This project focuses on the onboard pose estimation and trajectory generation for the quadcopter platform. The student is required to develop a suitable position and orientation estimation algorithm that is able to accurately locate the quadcopter in free space. In addition, the project will focus on synthesizing a trajectory generation routine appropriate for a quadcopter that is able to perform high-level tasks, such as waypoint following. The proposed solutions will initially be implemented in a simulation environment and ratified prior to its execution on the physical quadcopter. An off-the-shelf quadcopter has been purchased as a ready-to-go research platform.
Mathematical modelling, state estimation, control design, MATLAB and Simulink.
1x MSc (Eng), 1x Journal/Conference paper in a leading publication.
Alyssa Ramwell
Arnold Pretorius and Natasha Botha
CSIR Robotics Grant
Have successfully integrated checkerboard into the Simulink3D simulation.
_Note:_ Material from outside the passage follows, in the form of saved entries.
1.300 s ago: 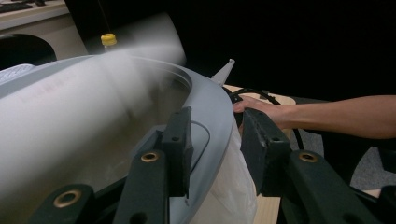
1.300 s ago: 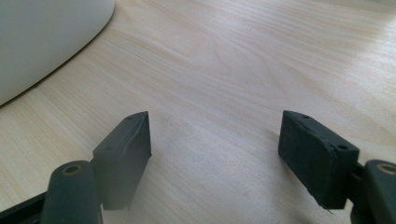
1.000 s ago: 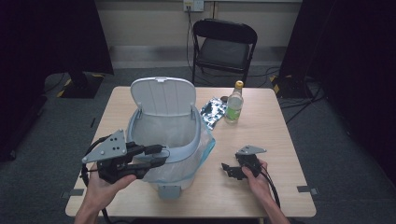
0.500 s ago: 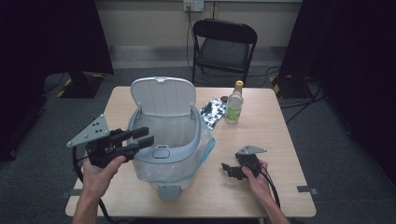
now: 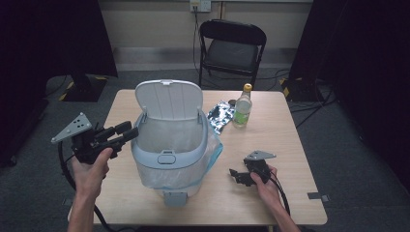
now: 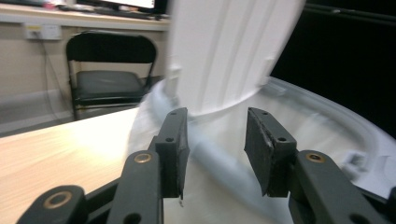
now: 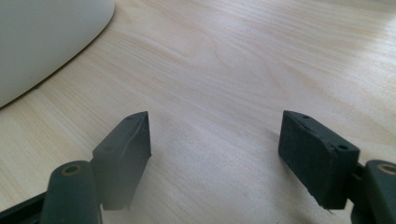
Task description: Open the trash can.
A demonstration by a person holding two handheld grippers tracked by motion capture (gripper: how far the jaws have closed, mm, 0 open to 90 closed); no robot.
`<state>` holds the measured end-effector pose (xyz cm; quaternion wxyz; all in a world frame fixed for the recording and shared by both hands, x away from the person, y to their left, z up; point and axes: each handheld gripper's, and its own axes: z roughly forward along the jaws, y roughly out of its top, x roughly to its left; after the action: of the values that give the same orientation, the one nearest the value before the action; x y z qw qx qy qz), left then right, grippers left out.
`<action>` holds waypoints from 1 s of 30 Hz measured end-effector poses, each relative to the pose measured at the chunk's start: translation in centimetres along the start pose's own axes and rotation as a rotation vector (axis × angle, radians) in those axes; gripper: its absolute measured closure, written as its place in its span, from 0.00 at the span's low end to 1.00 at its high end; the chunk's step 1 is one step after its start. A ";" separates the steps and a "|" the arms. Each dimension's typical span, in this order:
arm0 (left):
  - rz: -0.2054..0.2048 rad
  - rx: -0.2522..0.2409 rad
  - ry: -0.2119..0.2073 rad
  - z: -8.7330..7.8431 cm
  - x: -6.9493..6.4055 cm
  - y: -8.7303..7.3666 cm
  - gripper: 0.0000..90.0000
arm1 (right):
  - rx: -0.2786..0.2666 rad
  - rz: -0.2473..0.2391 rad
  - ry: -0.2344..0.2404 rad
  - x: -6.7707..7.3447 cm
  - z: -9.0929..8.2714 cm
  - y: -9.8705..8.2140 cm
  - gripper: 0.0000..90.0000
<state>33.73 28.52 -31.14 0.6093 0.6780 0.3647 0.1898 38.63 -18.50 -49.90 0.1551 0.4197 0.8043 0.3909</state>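
Note:
A white pedal bin (image 5: 167, 157) lined with a clear plastic bag stands mid-table with its lid (image 5: 167, 99) raised. My left gripper (image 5: 130, 130) hovers just off the bin's left rim and points at it. Its jaws have just been opening and are open, with nothing between them. In the left gripper view the gripper (image 6: 215, 126) faces the upright lid (image 6: 233, 46) and the blurred rim (image 6: 327, 107). My right gripper (image 5: 235, 175) lies on the table right of the bin, held by a hand. It is open (image 7: 215, 130) over bare wood.
A clear bottle (image 5: 241, 108) with a yellow cap and a crumpled foil bag (image 5: 220, 116) sit behind the bin to the right. A black folding chair (image 5: 232, 48) stands beyond the wooden table (image 5: 290, 145). A corner of the bin (image 7: 42, 42) lies close to the right gripper.
My left gripper has drawn back to the left from the bin's front-left rim and now hangs beside the left rim. The right gripper has stayed put.

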 end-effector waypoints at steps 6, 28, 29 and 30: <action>-0.015 -0.023 0.009 -0.2 1.0 -0.6 0.63 | 0.000 0.005 0.001 0.0 0.0 0.0 0.27; -0.087 0.160 0.237 0.7 4.9 -6.9 0.50 | 0.007 -0.001 -0.008 0.0 0.1 0.1 0.27; -0.090 0.169 0.236 0.8 4.9 -7.4 0.47 | 0.008 0.010 -0.009 -0.1 0.1 0.3 0.27; -0.090 0.183 0.236 0.9 4.9 -8.0 0.46 | 0.011 0.014 -0.008 -0.1 0.2 0.4 0.27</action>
<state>35.50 31.37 -39.90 0.5059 0.6867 0.4793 0.2068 39.04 -18.36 -49.74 0.1532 0.4278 0.8029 0.3858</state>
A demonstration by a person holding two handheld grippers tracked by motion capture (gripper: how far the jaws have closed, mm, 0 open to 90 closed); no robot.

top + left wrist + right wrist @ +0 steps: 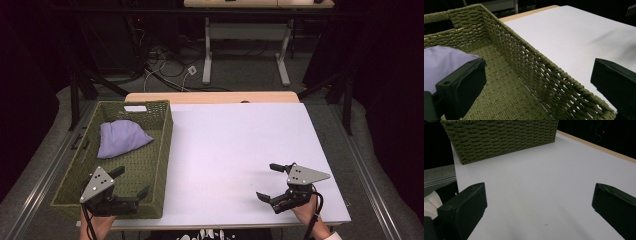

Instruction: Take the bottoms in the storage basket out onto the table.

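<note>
A green woven basket [160, 150] stands on the left of the white table [235, 145]. A lilac cloth bag [121, 137] lies in its far half. My left gripper [131, 183] hovers open over the basket's near right corner, one jaw inside and one above the rim. In the left gripper view the basket's right wall [549, 75] runs between the jaws and the lilac bag [441, 62] shows behind the left jaw. My right gripper [272, 181] is open above the bare table near the front right, holding nothing. The basket [499, 140] shows far off in the right gripper view.
A wooden strip [210, 97] borders the table's far edge. Behind it stands a white-legged desk [245, 45] with cables [170, 65] on the floor. Metal rails [40, 180] run along the table's left side. A white sleeve [430, 205] shows at the left of the right gripper view.
</note>
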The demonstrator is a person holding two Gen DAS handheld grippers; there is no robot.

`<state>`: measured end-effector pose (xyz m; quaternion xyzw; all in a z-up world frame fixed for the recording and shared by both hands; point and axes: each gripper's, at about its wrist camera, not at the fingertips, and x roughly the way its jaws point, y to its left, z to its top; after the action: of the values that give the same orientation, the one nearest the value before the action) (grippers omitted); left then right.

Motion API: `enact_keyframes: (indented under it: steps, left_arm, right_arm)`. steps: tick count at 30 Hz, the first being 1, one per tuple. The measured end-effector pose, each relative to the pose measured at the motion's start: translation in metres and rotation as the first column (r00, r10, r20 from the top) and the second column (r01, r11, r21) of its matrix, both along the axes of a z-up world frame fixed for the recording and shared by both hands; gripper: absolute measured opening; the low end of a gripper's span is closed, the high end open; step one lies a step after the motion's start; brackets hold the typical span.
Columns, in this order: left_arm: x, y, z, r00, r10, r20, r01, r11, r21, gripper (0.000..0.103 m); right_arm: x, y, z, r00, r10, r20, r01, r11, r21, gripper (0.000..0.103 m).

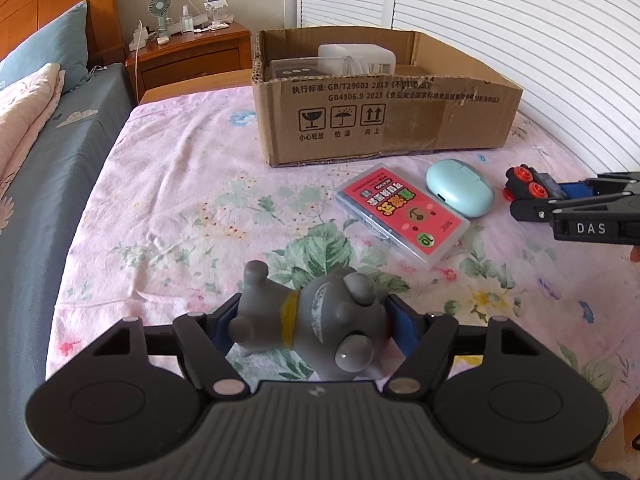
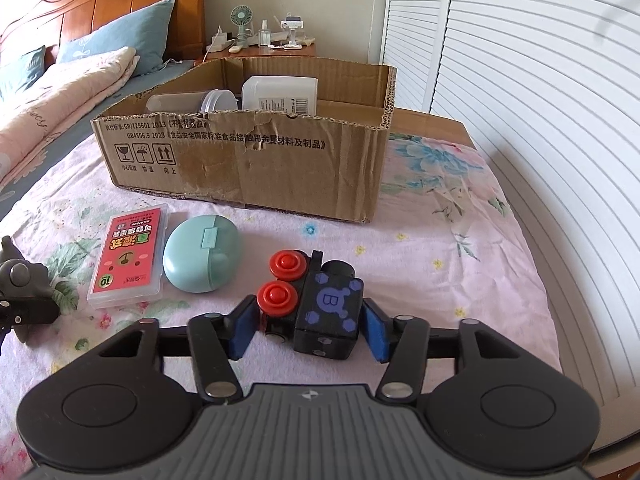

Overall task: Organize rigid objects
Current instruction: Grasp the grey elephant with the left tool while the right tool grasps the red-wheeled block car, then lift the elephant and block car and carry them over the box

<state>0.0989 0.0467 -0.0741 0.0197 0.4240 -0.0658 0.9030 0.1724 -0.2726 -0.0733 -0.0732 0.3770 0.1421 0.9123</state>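
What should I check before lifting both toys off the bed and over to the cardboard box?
1. Left tongs closed on the grey dog figure: ok, blue pads press both its sides.
2. Right tongs closed on the black toy train: cannot tell; a gap shows beside the right pad.
3. Cardboard box open on top: ok.
4. Free room in the box: ok, its right part looks bare.
5. Mint earbud case and pink card case clear of both grips: ok.
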Motion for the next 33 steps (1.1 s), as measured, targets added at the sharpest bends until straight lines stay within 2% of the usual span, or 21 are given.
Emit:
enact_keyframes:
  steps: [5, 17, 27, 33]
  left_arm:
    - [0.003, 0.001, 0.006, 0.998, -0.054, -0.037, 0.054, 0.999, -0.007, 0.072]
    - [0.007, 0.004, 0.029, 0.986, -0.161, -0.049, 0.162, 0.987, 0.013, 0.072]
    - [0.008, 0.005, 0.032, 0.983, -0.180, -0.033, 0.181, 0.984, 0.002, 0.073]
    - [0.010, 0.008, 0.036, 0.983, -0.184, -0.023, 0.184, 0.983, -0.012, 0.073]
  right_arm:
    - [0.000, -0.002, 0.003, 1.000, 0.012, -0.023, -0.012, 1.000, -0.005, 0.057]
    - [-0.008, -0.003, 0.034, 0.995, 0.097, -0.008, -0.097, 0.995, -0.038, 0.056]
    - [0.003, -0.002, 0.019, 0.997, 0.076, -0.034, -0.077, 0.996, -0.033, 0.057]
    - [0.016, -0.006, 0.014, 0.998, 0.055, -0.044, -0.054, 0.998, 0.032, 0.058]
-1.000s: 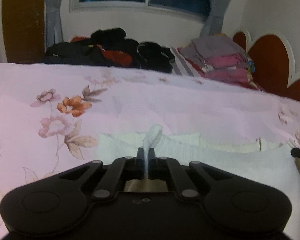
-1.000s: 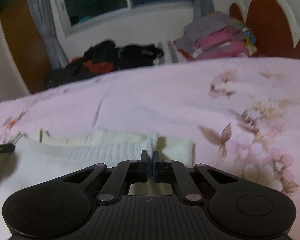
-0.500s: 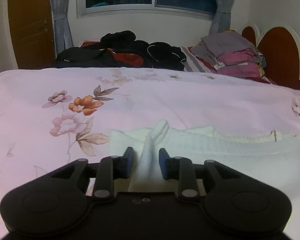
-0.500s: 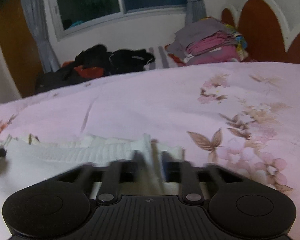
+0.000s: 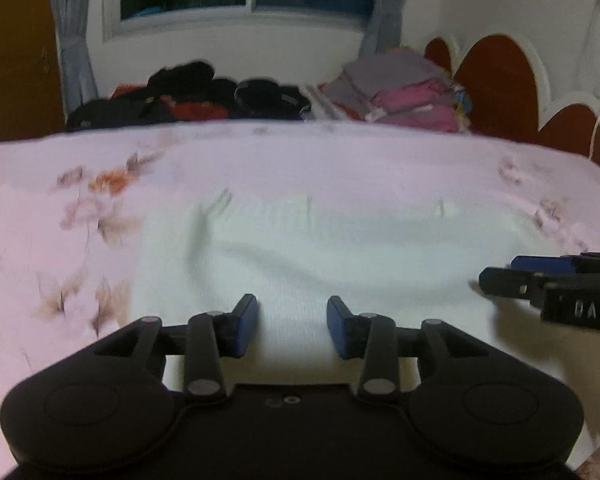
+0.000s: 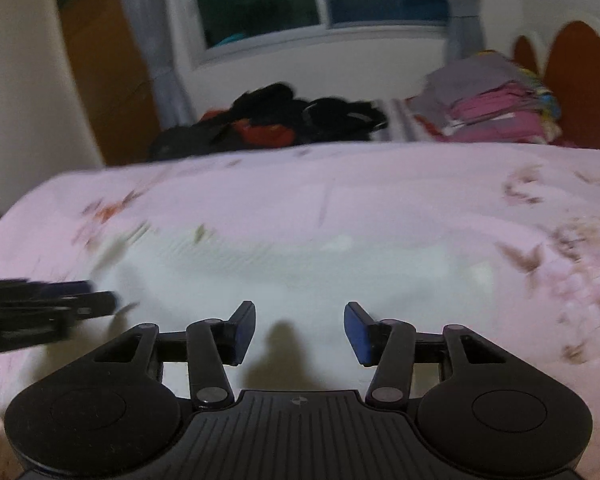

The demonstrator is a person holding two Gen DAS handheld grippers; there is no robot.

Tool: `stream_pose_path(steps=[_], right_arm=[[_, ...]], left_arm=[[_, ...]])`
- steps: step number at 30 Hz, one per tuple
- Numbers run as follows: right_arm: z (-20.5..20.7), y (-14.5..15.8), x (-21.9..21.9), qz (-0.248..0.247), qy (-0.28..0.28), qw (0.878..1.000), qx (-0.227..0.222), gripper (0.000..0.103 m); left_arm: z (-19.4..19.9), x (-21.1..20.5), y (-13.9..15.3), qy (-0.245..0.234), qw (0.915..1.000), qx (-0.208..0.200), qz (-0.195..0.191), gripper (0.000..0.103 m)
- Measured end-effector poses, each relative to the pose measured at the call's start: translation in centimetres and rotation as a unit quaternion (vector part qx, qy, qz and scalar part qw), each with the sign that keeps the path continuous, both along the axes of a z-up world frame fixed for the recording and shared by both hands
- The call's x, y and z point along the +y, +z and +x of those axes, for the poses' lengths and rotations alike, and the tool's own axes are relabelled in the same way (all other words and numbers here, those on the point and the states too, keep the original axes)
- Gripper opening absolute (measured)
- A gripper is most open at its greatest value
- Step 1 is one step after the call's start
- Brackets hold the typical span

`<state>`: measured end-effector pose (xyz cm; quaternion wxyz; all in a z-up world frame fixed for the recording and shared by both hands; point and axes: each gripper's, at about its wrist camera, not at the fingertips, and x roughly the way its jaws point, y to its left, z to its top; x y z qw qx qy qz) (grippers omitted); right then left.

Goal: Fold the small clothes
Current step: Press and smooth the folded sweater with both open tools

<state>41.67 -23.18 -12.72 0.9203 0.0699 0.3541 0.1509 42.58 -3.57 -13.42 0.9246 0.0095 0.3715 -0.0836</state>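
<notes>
White ribbed knit garment [image 5: 340,256]; matt floral cotton bedspread [image 5: 300,160]; glossy wooden headboard [image 5: 496,80].

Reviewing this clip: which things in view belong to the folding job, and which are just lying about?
Part of the job:
white garment, flat on the pink floral bedspread
left gripper, jaws open
right gripper, jaws open

Lying about:
dark clothes heap
folded pink and grey stack

My right tool [image 6: 299,330] is hovering with its jaws spread wide, nothing between them, over the white garment [image 6: 300,268] that is lying flat on the pink floral bedspread [image 6: 400,200]. My left tool [image 6: 40,308] is showing blurred at the left edge. Dark clothes [image 6: 276,120] and a folded pile [image 6: 496,108] are sitting at the bed's far side.
</notes>
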Motion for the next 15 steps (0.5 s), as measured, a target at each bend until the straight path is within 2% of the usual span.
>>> stream_pose_path(steps=[4, 9, 13, 15], right_arm=[[-0.3, -2.0, 0.9, -0.066, 0.002, 0.998, -0.001, 0.050], [-0.3, -1.9, -0.8, -0.039, -0.026, 0.999, 0.002, 0.050], [-0.7, -2.8, -0.3, -0.063, -0.022, 0.998, 0.005, 0.050], [-0.7, -2.1, -0.5, -0.048, -0.031, 0.998, 0.008, 0.050]], left_arm=[[-0.3, 1.2, -0.8, 0.012, 0.9998, 0.003, 0.016, 0.040], [-0.6, 2.3, -0.1, 0.029, 0.9995, 0.009, 0.006, 0.039], [-0.7, 2.0, -0.2, 0.033, 0.9992, 0.010, 0.018, 0.040], [-0.9, 1.8, 0.4, 0.034, 0.9993, 0.013, 0.010, 0.041]])
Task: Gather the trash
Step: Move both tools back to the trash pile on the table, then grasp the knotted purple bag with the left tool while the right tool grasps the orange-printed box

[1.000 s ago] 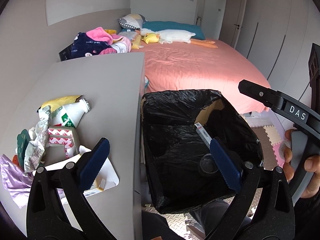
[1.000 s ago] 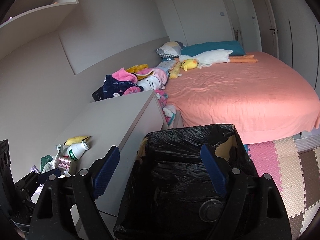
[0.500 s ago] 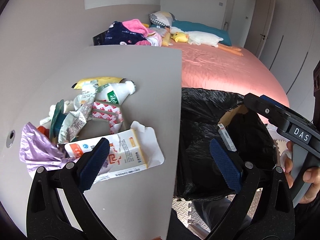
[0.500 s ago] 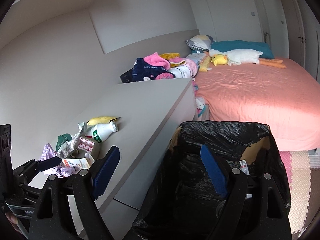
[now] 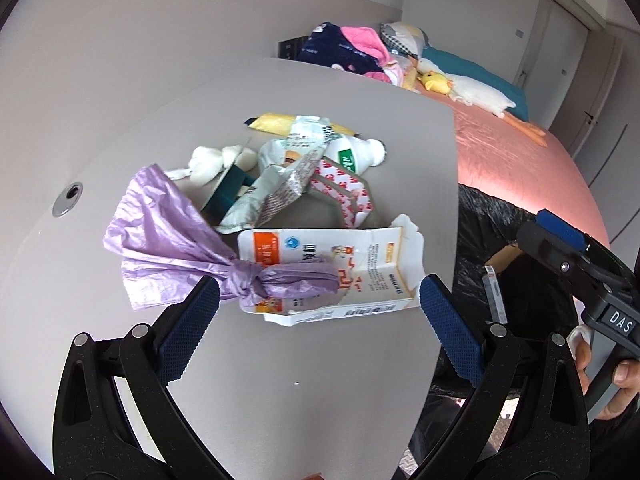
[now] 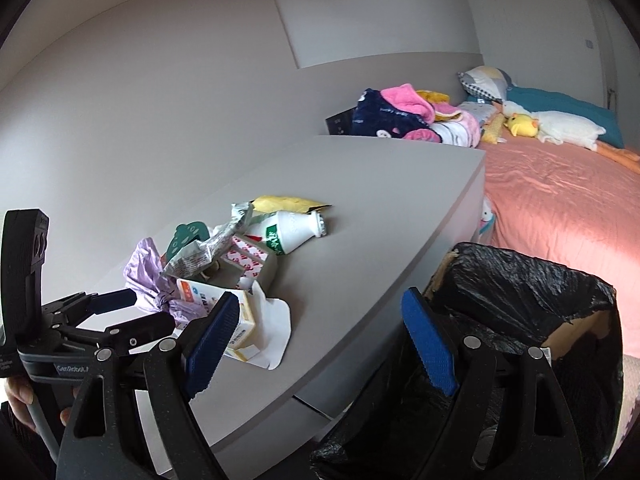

Can now run pose estimation on data from the simulation, and have ground truth values from which to compare. Specifically, I have been running Grunert’s P3P (Perspective-3-Point) algorithm (and the built-in MATLAB PnP algorithm) on video recorded from the “ideal” camera in simulation. After sorting out some reference frame issues (the Unreal Engine uses a left hand convention for some reason?), the results are looking promising.